Task prompt:
What follows is a block of records; reproduce all of it verbatim.

Stored items from a collection:

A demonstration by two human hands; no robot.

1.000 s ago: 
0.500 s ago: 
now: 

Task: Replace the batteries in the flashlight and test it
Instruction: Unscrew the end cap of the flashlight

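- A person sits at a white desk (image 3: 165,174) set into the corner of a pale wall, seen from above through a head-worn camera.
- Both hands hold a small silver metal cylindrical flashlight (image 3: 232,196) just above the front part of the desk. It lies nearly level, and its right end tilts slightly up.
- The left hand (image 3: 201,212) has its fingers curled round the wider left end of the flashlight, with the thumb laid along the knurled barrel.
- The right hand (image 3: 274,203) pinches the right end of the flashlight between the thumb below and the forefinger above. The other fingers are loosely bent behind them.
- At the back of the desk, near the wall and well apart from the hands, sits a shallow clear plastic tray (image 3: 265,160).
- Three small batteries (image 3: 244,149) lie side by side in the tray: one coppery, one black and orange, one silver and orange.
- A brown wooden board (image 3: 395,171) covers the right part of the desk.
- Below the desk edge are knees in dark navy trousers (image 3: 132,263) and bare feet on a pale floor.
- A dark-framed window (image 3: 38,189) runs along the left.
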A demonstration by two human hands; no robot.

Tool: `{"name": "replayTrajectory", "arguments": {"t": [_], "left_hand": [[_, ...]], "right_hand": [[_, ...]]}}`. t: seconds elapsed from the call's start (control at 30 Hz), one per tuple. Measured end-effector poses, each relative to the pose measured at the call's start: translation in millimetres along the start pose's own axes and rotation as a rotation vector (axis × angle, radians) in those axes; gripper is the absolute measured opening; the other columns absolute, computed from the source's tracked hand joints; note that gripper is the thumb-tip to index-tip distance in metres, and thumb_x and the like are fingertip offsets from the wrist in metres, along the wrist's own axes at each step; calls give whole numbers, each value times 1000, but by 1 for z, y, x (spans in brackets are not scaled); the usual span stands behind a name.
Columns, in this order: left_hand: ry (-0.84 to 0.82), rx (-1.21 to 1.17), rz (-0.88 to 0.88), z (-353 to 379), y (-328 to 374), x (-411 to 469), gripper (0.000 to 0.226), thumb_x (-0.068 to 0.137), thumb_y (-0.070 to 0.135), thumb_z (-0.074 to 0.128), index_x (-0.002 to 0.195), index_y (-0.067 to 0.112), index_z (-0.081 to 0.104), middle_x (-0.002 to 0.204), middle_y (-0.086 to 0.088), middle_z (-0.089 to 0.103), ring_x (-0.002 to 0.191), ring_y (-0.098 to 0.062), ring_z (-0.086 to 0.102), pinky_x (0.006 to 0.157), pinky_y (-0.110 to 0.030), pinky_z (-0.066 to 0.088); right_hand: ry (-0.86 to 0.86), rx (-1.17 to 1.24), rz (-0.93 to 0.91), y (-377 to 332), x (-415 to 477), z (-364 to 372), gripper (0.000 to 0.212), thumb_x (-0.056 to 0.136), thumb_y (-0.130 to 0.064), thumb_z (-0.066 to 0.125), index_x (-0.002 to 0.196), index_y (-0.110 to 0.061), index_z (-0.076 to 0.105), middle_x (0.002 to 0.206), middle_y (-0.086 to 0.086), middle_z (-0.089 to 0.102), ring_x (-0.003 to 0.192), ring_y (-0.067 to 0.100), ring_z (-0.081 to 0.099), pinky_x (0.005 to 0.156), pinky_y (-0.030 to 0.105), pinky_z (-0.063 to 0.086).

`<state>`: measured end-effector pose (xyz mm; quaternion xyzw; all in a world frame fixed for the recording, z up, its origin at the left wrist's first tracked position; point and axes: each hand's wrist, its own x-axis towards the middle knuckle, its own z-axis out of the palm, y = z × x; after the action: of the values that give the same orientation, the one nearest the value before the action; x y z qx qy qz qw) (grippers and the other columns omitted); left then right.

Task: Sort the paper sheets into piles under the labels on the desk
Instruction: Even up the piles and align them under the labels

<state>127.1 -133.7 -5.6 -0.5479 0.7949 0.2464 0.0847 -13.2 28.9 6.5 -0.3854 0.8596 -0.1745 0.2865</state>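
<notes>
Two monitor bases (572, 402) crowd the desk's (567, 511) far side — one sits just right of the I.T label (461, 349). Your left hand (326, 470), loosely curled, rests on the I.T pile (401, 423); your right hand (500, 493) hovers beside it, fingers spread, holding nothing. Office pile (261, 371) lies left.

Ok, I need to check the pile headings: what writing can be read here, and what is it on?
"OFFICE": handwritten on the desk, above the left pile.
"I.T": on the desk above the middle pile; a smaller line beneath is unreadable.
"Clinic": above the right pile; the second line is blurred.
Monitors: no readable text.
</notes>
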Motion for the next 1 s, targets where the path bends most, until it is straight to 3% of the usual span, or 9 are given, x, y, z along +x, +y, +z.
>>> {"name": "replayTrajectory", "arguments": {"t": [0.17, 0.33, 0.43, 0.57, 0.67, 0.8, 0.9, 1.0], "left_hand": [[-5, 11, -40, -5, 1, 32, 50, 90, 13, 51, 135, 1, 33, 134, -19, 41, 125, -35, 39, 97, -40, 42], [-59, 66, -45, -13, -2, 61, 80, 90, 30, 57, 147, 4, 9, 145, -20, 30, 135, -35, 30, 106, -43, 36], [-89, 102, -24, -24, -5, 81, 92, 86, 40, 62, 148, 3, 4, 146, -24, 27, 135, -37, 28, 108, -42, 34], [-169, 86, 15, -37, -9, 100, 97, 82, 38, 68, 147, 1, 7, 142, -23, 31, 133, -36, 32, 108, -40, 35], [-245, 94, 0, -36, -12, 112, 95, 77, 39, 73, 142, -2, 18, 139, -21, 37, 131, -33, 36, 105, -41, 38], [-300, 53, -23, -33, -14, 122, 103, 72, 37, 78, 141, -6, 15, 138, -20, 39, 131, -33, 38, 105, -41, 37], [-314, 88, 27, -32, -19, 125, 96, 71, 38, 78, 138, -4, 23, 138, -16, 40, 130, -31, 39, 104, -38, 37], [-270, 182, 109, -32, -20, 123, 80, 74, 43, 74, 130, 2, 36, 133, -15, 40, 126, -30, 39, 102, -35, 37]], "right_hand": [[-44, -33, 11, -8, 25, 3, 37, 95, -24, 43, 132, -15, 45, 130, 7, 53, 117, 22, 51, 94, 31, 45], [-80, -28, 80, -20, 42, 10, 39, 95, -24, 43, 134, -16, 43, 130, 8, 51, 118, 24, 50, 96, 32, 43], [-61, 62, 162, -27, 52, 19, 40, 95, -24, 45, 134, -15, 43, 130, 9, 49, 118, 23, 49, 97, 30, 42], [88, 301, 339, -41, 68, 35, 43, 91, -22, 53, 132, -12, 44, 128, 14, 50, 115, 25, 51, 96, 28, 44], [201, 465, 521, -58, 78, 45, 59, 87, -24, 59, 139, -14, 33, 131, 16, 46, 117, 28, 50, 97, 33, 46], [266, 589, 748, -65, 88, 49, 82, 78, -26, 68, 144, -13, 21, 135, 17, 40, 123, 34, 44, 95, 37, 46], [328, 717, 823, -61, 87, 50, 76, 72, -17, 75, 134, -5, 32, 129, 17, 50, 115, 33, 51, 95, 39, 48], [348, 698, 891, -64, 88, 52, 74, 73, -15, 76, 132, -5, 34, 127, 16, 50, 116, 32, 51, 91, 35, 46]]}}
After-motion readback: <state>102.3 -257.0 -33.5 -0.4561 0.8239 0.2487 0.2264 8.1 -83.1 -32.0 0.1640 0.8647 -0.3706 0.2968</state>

Response:
A demonstration by two human hands; no robot.

1.000 s ago: 
0.500 s ago: 
now: 

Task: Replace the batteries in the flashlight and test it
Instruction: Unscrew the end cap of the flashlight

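- A person sits at a white desk (image 3: 165,174) set into the corner of a pale wall, seen from above through a head-worn camera.
- Both hands hold a small silver metal cylindrical flashlight (image 3: 232,196) just above the front part of the desk. It lies nearly level, and its right end tilts slightly up.
- The left hand (image 3: 201,212) has its fingers curled round the wider left end of the flashlight, with the thumb laid along the knurled barrel.
- The right hand (image 3: 274,203) pinches the right end of the flashlight between the thumb below and the forefinger above. The other fingers are loosely bent behind them.
- At the back of the desk, near the wall and well apart from the hands, sits a shallow clear plastic tray (image 3: 265,160).
- Three small batteries (image 3: 244,149) lie side by side in the tray: one coppery, one black and orange, one silver and orange.
- A brown wooden board (image 3: 395,171) covers the right part of the desk.
- Below the desk edge are knees in dark navy trousers (image 3: 132,263) and bare feet on a pale floor.
- A dark-framed window (image 3: 38,189) runs along the left.
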A demonstration by two human hands; no robot.

Tool: `{"name": "replayTrajectory", "arguments": {"t": [_], "left_hand": [[_, ...]], "right_hand": [[_, ...]]}}`. t: seconds elapsed from the call's start (control at 30 Hz), one per tuple. Measured end-effector poses, each relative to the pose measured at the call's start: translation in millimetres along the start pose's own axes and rotation as a rotation vector (axis × angle, radians) in those axes; gripper is the absolute measured opening; the other columns absolute, computed from the source's tracked hand joints; note that gripper is the thumb-tip to index-tip distance in metres, and thumb_x and the like are fingertip offsets from the wrist in metres, along the wrist's own axes at each step; calls give whole numbers, each value times 1000, but by 1 for z, y, x (spans in brackets are not scaled); the usual span stands behind a name.
Columns, in this order: left_hand: ry (-0.84 to 0.82), rx (-1.21 to 1.17), rz (-0.88 to 0.88), z (-353 to 379), y (-328 to 374), x (-411 to 469), gripper (0.000 to 0.226), thumb_x (-0.068 to 0.137), thumb_y (-0.070 to 0.135), thumb_z (-0.074 to 0.128), index_x (-0.002 to 0.195), index_y (-0.067 to 0.112), index_z (-0.081 to 0.104), middle_x (-0.002 to 0.204), middle_y (-0.086 to 0.088), middle_z (-0.089 to 0.103), ring_x (-0.002 to 0.191), ring_y (-0.098 to 0.062), ring_z (-0.086 to 0.102), pinky_x (0.006 to 0.157), pinky_y (-0.110 to 0.030), pinky_z (-0.066 to 0.088); right_hand: ry (-0.86 to 0.86), rx (-1.17 to 1.24), rz (-0.93 to 0.91), y (-377 to 332), x (-415 to 477), z (-364 to 372), gripper (0.000 to 0.212), thumb_x (-0.056 to 0.136), thumb_y (-0.130 to 0.064), thumb_z (-0.066 to 0.125), index_x (-0.002 to 0.196), index_y (-0.110 to 0.061), index_z (-0.076 to 0.105), middle_x (0.002 to 0.206), middle_y (-0.086 to 0.086), middle_z (-0.089 to 0.102), ring_x (-0.003 to 0.192), ring_y (-0.067 to 0.100), ring_z (-0.081 to 0.099), pinky_x (0.005 to 0.156), pinky_y (-0.030 to 0.105), pinky_z (-0.063 to 0.086).

`<state>`: measured end-effector pose (xyz mm; quaternion xyzw; all in a world frame fixed for the recording, z up, its origin at the left wrist's first tracked position; point and axes: each hand's wrist, its own x-axis towards the middle knuckle, its own z-axis out of the palm, y = z × x; after the action: of the values that give the same orientation, the one nearest the value before the action; x y z qx qy qz qw) (grippers and the other columns omitted); left then right.

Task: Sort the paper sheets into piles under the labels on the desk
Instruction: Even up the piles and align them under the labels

<state>127.1 -133.7 -5.6 -0.5479 0.7949 0.2464 0.0847 -13.2 28.9 6.5 -0.3854 0.8596 -0.1745 0.2865</state>
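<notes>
Two monitor bases (572, 402) crowd the desk's (567, 511) far side — one sits just right of the I.T label (461, 349). Your left hand (326, 470), loosely curled, rests on the I.T pile (401, 423); your right hand (500, 493) hovers beside it, fingers spread, holding nothing. Office pile (261, 371) lies left.

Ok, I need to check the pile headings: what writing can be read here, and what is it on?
"OFFICE": handwritten on the desk, above the left pile.
"I.T": on the desk above the middle pile; a smaller line beneath is unreadable.
"Clinic": above the right pile; the second line is blurred.
Monitors: no readable text.
</notes>
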Motion for the next 1 s, targets where the path bends most, until it is straight to 3% of the usual span, or 9 are given, x, y, z along +x, +y, +z.
>>> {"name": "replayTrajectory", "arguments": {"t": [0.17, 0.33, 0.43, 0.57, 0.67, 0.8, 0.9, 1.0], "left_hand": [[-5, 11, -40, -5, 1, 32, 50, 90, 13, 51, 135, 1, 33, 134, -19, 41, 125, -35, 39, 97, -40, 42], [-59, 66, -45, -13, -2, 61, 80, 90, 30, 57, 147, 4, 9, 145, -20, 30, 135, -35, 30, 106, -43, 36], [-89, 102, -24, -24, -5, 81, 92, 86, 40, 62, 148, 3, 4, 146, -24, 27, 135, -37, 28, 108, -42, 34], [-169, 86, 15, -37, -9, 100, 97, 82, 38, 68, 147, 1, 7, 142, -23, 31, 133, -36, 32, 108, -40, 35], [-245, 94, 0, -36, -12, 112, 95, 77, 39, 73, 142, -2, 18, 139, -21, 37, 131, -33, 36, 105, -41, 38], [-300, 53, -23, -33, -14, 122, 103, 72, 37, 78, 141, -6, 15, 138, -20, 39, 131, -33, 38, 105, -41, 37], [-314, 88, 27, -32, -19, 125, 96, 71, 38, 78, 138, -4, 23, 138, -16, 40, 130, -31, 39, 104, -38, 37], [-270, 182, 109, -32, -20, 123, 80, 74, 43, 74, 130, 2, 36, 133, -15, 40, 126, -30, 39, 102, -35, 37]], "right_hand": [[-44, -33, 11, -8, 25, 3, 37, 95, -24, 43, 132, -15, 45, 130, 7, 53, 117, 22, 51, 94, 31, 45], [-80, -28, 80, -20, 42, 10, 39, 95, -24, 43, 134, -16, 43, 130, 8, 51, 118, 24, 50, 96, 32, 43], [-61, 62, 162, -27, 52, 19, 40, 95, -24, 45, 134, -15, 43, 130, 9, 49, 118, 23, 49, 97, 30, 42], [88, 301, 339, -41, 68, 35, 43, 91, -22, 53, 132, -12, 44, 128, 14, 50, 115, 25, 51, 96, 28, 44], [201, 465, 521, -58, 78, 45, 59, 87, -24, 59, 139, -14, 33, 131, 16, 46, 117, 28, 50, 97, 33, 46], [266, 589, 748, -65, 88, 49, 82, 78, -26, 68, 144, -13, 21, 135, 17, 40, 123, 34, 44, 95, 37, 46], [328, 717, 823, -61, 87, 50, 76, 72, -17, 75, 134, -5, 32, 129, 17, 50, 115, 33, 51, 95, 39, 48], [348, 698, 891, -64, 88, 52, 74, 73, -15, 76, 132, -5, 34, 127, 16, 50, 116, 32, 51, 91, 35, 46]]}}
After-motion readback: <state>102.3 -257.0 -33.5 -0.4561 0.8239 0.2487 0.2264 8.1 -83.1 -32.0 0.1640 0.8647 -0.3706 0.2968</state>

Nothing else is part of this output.